• [Task objective] Produce an exact copy of the lines from the line that contains "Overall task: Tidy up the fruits" to the end of the listing below.

• [Material provided]

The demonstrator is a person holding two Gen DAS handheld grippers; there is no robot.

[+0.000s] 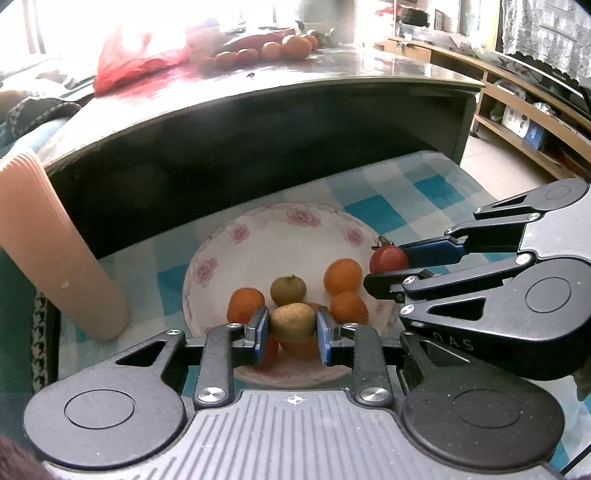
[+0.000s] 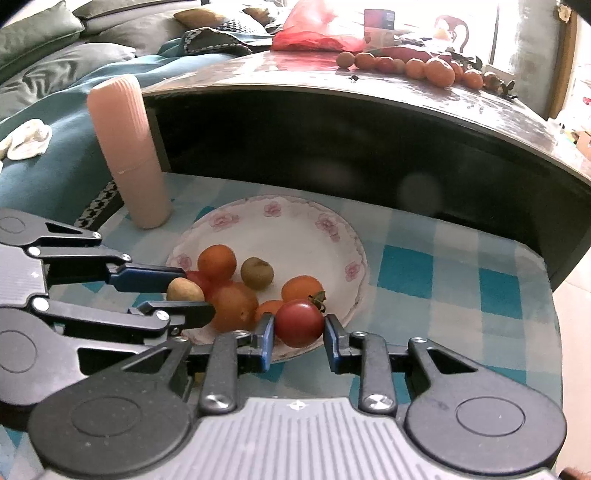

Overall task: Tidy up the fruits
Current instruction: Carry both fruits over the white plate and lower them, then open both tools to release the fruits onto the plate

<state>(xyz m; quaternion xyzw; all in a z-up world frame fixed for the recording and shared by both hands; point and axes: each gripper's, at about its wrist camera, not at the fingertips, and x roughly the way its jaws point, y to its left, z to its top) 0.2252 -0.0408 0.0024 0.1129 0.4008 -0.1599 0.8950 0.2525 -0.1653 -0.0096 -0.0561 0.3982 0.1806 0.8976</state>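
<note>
A white floral plate lies on the blue checked cloth and holds several small oranges and a brown-green fruit. My left gripper is shut on a tan-brown fruit just above the plate's near rim. My right gripper is shut on a red cherry tomato with a green stem, over the plate's right rim.
A tall pink ribbed cylinder stands left of the plate. Behind rises a dark table with a row of oranges and tomatoes and a red plastic bag.
</note>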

• [Solution for this task]
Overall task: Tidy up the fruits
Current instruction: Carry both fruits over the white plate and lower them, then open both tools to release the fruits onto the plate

<state>(xyz m; quaternion xyzw; all in a z-up world frame fixed for the recording and shared by both hands; point and axes: each gripper's, at about its wrist camera, not at the fingertips, and x roughly the way its jaws point, y to its left, z to its top) 0.2252 -0.0408 0.0024 0.1129 0.4008 -0.1599 0.8950 0.2525 -0.1653 -0.0096 -0.0561 0.3982 0.1806 0.8976</state>
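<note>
A white floral plate lies on the blue checked cloth and holds several small oranges and a brown-green fruit. My left gripper is shut on a tan-brown fruit just above the plate's near rim. My right gripper is shut on a red cherry tomato with a green stem, over the plate's right rim.
A tall pink ribbed cylinder stands left of the plate. Behind rises a dark table with a row of oranges and tomatoes and a red plastic bag.
</note>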

The exercise is complete with this answer.